Endpoint principale dell trial era la PFS stabilita con giudizio dell’investigatore; endpoint secondari testati gerarchicamente in successione erano il tasso di risposta e la sopravvivenza overall. Tra i fattori di stratificazione ricordiamo la provenienza geografica, l’aver ricevuto o meno una singola somministrazione di FOLFOX durante la fase di screening e l’aver ricevuto o meno un precedente trattamento perioperatorio.

Nel trial di fase II randomizzato 77 pazienti sono stati arruolati al braccio sperimentale (FOLFOX + bemarituzumab) vs 78 a quello standard (FOLFOX + placebo). L’età mediana dei pazienti era circa 60 anni, razza caucasica nel 40% dei casi, la sede della neoplasia a livello gastrico in circa il 90% dei pazienti e ECOG PS 1 nei due terzi dei soggetti arruolati.

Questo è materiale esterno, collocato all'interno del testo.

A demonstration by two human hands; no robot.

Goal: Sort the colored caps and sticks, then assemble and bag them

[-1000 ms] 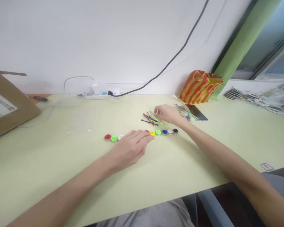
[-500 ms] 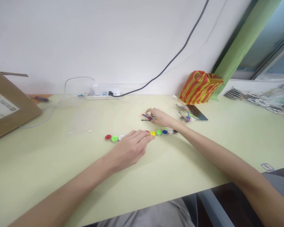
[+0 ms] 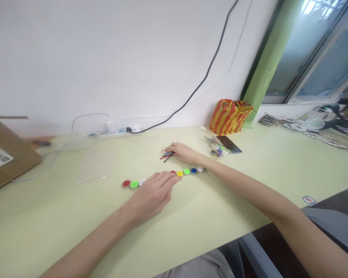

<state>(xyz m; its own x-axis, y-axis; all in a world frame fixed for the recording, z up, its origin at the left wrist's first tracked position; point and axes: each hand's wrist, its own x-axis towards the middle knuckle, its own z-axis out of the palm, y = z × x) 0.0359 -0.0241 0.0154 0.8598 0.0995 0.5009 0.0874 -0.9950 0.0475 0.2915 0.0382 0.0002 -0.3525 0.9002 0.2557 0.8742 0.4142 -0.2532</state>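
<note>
A row of small round pieces with coloured tops runs across the table: a red one [image 3: 126, 184] and a green one [image 3: 134, 185] at its left end, a yellow one [image 3: 179, 173] and a blue one [image 3: 193, 171] farther right. My left hand [image 3: 153, 193] lies over the middle of this row, fingers stretched out, hiding some pieces. Behind the row, my right hand [image 3: 184, 152] has its fingers closed on a small bunch of coloured arrow-shaped pointers [image 3: 166, 155]. Their tips fan out to the left, black and red among them.
A clear bag of small coloured parts [image 3: 219, 148] lies beside a dark phone [image 3: 229, 144]. Behind stand a striped bag [image 3: 230, 116] and a power strip [image 3: 118, 133]. A cardboard box [image 3: 11, 158] is at left, with a clear plastic sheet [image 3: 91, 166] nearby. Disc-shaped parts [image 3: 291, 125] lie far right.
The view has turned a little to the right and up. In my right hand the pointers now fan out to the lower left. My left hand stays over the row.
</note>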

L’amplificazione di FGFR2, determinata sul ctDNA e definita come incremento di 1.5x, era presente nel 15% circa dei casi (simultaneamente all’overespressione nel 10%); l’overespressione di FGFR2 determinata con IHC come 2+/3+ in almeno il 5% delle cellule era documentata nel 75% dei casi, se il cut-off era aumentato al 10% la percentuale dei positivi era del 60% circa.

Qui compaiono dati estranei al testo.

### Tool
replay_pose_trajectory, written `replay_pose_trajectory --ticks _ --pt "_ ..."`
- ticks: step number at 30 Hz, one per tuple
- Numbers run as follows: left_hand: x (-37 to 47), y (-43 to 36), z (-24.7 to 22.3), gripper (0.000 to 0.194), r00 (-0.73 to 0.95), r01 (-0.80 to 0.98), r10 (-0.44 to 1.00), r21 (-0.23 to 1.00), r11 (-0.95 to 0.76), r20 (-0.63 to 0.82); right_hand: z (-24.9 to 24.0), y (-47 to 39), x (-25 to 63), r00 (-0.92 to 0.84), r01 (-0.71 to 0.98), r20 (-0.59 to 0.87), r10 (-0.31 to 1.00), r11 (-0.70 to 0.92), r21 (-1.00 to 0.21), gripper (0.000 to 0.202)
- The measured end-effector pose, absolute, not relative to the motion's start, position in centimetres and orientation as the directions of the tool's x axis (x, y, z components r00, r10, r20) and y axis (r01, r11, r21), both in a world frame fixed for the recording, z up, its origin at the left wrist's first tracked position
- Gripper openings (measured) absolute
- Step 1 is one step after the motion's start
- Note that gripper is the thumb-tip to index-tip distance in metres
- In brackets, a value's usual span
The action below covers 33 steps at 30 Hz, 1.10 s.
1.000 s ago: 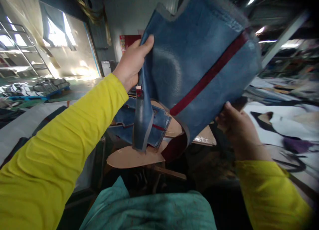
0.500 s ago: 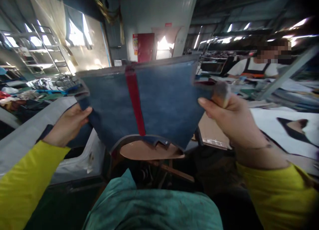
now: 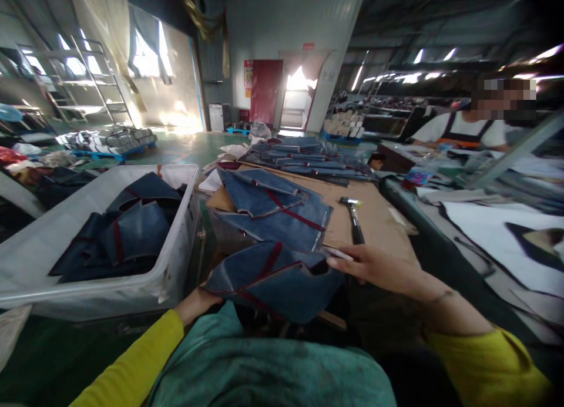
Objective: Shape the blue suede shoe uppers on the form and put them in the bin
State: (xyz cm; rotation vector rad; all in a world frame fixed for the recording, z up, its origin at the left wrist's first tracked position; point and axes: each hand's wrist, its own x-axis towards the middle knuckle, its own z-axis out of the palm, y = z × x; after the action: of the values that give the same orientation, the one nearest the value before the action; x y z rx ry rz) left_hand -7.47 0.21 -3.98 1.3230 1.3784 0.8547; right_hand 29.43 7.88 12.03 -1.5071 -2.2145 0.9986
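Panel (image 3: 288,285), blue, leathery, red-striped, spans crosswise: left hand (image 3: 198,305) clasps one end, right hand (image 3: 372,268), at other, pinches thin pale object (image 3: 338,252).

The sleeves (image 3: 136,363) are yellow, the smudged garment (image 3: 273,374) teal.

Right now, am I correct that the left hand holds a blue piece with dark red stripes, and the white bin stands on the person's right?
Not quite: in the head view, the white bin stands on the person's left. The left hand does hold the striped blue piece.
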Motion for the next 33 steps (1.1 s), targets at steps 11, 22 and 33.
replay_pose_trajectory --ticks 11,22,33 --pt "-6.8 1.1 -3.0 0.055 -0.017 0.386 0.989 0.914 -0.128 0.145 1.4 13.1 30.7 0.067 0.419 -0.214 0.974 -0.223 -0.880 0.030" --pt "-5.3 2.9 -3.0 0.040 0.038 0.641 0.984 0.751 -0.159 0.177 7.1 27.7 33.6 0.320 0.548 0.186 0.929 -0.021 -0.836 0.018" --pt "-5.4 4.0 -1.6 0.053 0.189 0.565 0.976 0.800 -0.201 0.111 -7.1 1.9 35.3 0.256 0.383 -0.039 0.966 -0.139 -0.913 0.043"
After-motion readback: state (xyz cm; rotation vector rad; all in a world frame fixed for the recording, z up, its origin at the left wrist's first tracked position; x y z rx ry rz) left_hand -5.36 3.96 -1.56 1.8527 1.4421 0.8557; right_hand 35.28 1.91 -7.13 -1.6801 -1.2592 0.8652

La PFS è stata numericamente superiore nel braccio sperimentale (9.5 mesi vs 7.5 mesi, HR 0.8, 95%CI 0.44-1.04, p=0.07) sebbene la differenza non fosse non statisticamente significativa. In linea con l’endpoint principale, per quanto sia da interpretare con molta cautela il dato in un trial di fase II con un limitato numero di pazienti/eventi, anche la stima della sopravvivenza overall favoriva il gruppo trattato con chemioterapia e bemarituzumab (HR 0.58, 95%CI 0.35-0.95, p=0.027)

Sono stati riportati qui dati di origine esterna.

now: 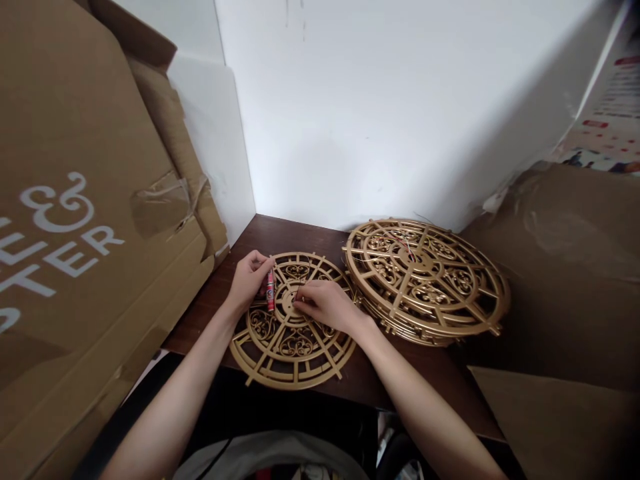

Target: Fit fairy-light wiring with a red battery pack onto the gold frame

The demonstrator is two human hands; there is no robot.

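Note:
A round gold openwork frame [297, 385] with scroll ornaments lies flat on the dark brown table in front of me. Over its upper left side, my left hand [250, 280] is closed, with thumb and fingers pinching a slim red printed cylinder [271, 293] that hangs down near the frame's hub. I cannot make out whether it is a battery or a tube. My right hand [324, 305] is at the hub, its fingers pinched together against the centre ring. Whatever those fingertips hold is too small or hidden to name.
To the right stands a stack of similar gold frames [427, 280], with thin wires on the top one. A large cardboard box [100, 220] rises on the left, and more cardboard [560, 267] on the right. A white wall [360, 120] closes off the table's [285, 230] back.

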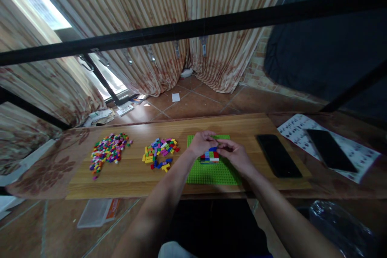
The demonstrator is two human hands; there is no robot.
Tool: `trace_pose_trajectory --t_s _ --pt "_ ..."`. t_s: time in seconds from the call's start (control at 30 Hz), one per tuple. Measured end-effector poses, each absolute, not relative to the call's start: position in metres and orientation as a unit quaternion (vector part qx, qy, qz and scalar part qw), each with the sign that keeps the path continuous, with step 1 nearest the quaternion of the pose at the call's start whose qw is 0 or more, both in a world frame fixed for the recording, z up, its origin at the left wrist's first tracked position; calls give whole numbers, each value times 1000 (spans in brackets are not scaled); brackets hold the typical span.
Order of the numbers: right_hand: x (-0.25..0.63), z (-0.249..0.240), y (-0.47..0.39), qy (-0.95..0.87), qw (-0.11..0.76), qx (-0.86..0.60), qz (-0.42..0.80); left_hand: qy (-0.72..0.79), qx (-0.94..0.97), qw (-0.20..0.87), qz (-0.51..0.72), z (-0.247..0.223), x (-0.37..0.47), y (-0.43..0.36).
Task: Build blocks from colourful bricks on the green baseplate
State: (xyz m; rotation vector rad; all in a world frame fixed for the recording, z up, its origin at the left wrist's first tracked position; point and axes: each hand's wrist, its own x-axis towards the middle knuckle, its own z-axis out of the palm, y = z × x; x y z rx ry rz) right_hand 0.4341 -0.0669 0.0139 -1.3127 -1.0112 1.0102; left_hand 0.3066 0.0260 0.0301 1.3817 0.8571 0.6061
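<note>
A small stack of toy building bricks (208, 158), in red, green, blue and white, sits on the green baseplate (211, 176) in front of me. Over its far right part is a blue brick (213, 149), pinched between the thumb and fingers of my right hand (234, 154). My left hand (203, 143) reaches in from the other side, its fingers bent together above the back of the stack. What lies between those left fingers is hidden from my view.
Larger loose bricks (165, 149) lie left of the baseplate, and a heap of small colourful pieces (109, 151) farther left. A black tablet-like slab (278, 156) rests on the wooden board (242, 125). Beyond it, another dark device (331, 150) covers part of a printed sheet (298, 129).
</note>
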Motion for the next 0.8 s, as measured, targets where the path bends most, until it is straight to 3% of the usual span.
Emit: trace_pose_trajectory --t_s 0.2,0.43,0.6,0.8 --pt "422 12 -114 -438 526 -654 322 375 585 648 312 36 303 21" --pt "405 12 -144 -492 449 -702 252 429 512 573 475 39 254 -18" --pt "393 8 -125 -502 459 -691 245 488 495 571 437 21 241 -74" --pt "397 1 -112 -500 457 -686 267 446 510 594 433 21 261 -94"
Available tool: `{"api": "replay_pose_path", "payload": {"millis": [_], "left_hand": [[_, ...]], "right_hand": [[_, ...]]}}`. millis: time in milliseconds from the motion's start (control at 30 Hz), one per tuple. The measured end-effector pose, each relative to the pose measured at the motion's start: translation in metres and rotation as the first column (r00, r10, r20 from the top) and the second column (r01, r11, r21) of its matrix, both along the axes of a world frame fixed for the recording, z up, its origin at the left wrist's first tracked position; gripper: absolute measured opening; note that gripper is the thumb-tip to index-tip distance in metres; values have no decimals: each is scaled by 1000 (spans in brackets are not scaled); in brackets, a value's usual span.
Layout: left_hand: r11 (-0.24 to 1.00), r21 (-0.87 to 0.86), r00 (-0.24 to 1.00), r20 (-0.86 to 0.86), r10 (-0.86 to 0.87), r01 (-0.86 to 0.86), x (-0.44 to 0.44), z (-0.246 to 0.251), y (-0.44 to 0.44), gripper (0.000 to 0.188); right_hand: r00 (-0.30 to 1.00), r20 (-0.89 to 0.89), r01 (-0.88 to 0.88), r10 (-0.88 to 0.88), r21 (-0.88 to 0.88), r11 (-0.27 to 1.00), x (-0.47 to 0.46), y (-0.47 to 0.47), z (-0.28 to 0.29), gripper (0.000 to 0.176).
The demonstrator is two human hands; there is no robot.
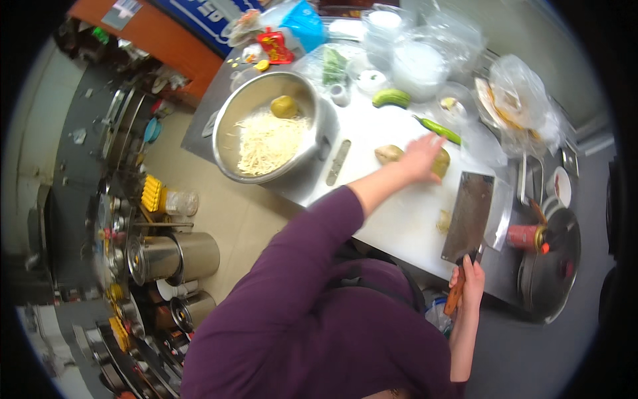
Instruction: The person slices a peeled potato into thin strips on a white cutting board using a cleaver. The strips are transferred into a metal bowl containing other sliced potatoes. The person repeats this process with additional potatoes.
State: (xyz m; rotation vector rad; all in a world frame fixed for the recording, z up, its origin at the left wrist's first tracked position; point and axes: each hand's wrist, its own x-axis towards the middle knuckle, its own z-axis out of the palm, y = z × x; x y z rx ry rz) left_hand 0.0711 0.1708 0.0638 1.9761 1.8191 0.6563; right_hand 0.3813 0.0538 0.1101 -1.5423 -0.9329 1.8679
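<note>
My right hand (468, 282) grips the wooden handle of a cleaver (468, 214); its broad blade lies flat over the right part of the white cutting board (394, 214). My left hand (421, 157) is stretched across the board, fingers and thumb spread about a peeled potato (441, 162). Blur hides whether it grips that potato. Another potato (387, 154) shows left of the hand, partly covered. Left of the board stands a steel bowl (219, 134) holding pale shreds (271, 144) and a whole potato (283, 106). Beside the blade lies a small heap of scraps (443, 222).
Behind the board lie a green pepper (438, 129), a piece of green vegetable (391, 98) and stacked plastic containers (418, 65). At right are a red can (526, 238) and a round dark lid (553, 269). Steel pots (199, 257) stand at far left.
</note>
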Motion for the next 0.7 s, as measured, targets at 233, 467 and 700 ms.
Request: {"api": "replay_pose_path", "payload": {"millis": [233,467,700], "left_hand": [[997,-42,994,85,66,-63,-92,-15,-62,71],[960,-229,982,67,178,-159,-81,-18,-54,75],[932,-329,159,939,306,154,-71,-13,-97,69]], "right_hand": [[999,-5,-52,52,-22,998,-7,13,-2,23],[995,-46,-84,83,-16,996,-37,2,0,26],[1000,-14,15,-15,45,999,-52,-15,16,26]]}}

Da segnalare per l'uso della terapia sperimentale l’incremento di stomatite, la conferma della nota tossicità corneale del farmaco - effetto di classe degli inibitori di FGFR che ha colpito il 65% dei pazienti trattati - e la registrazione di tre morti tossiche nel braccio sperimentale (due per sepsi, una per polmonite).

Lo studio FIGHT porta un messaggio interessante nell’ottica della scelta terapeutica guidata dall’informazione biologica sulla malattia (in questo caso ottenuta con la combinazione di immunoistochimica su tessuto solido e NGS su ctDNA), ma certamente non cambia la pratica clinica. Il vantaggio dell’aggiunta di bemarituzumab alla terapia standard, peraltro, sembra confermato nel paziente con overespressione di FGFR2, indipendentemente dalla presenza di amplificazione genica.

Tra i limiti della sperimentazione ci sono la modifica del disegno statistico (in corso d’opera si è passati da un disegno di fase III a un trial di fase II randomizzato), il braccio di controllo con sola chemioterapia e l’assenza di informazione sull’outcome del trattamento sperimentale in pazienti con PD-L1 CPS >5.

Al momento, quindi, la prima regola del FIGHT club rimane che non si deve parlare (troppo) del FIGHT club. Perlomeno fino a quando avremo i risultati dei trial di fase III attualmente in corso (FORTITUDE-101 e 102).

E mentre aspettiamo i nuovi capitoli della storia sull'inibizione di FGFR nel carcinoma gastrico, complimenti all'amico Giovanni Cardellino, unico oncologo italiano incluso come coautore nel main manuscript.